Previously on The 100: No more fighting, Clarke. Be at peace; Insertion scar! Who are you? Josephine Lightwood, nice to meet you; What? You don’t recognize your best friend, Leelee? Yours is the last face I saw; STABS; Now we’re even; What’s going on? TEARS; Clarke’s dead; Josephine takes a sedative; Clarke wakes up inside her own mind.

Zoom in on Clarke inside her mind prison, which happens to be the place we first met her: the cell inside the Ark. Only she’s not alone — she’s got the disembodied voices of her friends bouncing around in there with her and cool sketches on every inch of wall surface.

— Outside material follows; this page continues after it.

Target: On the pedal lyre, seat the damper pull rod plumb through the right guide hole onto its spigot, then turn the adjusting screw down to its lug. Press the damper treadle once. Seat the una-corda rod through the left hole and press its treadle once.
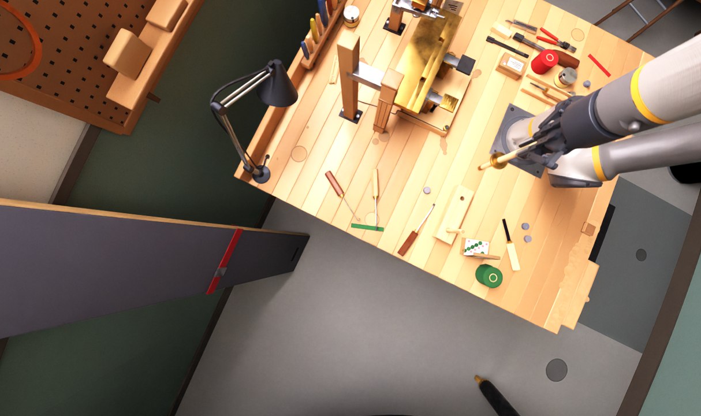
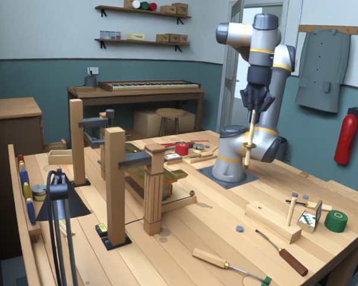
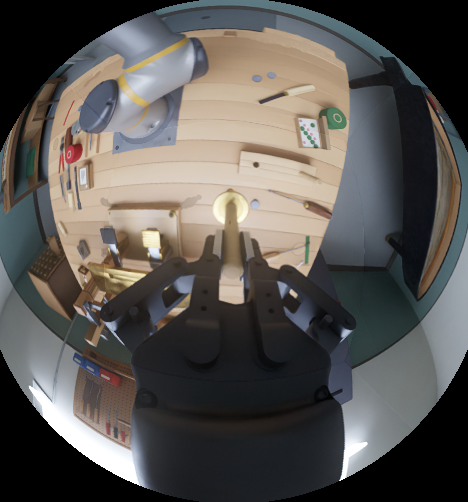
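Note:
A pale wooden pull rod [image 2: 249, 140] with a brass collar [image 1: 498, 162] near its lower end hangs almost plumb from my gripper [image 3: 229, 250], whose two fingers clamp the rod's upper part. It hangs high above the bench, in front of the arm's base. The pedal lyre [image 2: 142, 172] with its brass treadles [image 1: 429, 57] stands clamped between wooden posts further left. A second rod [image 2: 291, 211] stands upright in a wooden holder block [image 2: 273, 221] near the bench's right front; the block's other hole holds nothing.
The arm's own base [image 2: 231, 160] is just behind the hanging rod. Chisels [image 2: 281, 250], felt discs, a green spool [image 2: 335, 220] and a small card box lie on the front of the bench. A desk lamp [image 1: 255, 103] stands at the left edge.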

Shout out to the artist who drew these sketches of Clarke’s friends and family. They’re really good. See?

Image courtesy of The CW/Warner Bros.

Clarke experiences flashes of memory. Her hair is long again. Also, her Dad is alive. Kinda. He’s up in her head too and they’re no longer in the Ark cell, but in the house she occupied with Madi. (With current crimped short hair with red tips hairstyle again. Rain outside.) Dad wants her to revisit the last thing she remembered. It was dying. Girl’s gotta sit down on that one. Anyway, Dad tells her to focus on the sound between the raindrops, and she manages to hear a heartbeat, so hey, she’s alive! You’d think that would be good news, but Clarke doesn’t believe in smiling. She’s bummed, because her Dad isn’t real. Alright, I’ll give her that one. Dad explains Clarke’s making up all the stuff in her head and urges her to go and figure it all out. But don’t worry, he’ll be there if she needs him. A quick kiss and I love you and Clarke is off to figure stuff out while the credits play.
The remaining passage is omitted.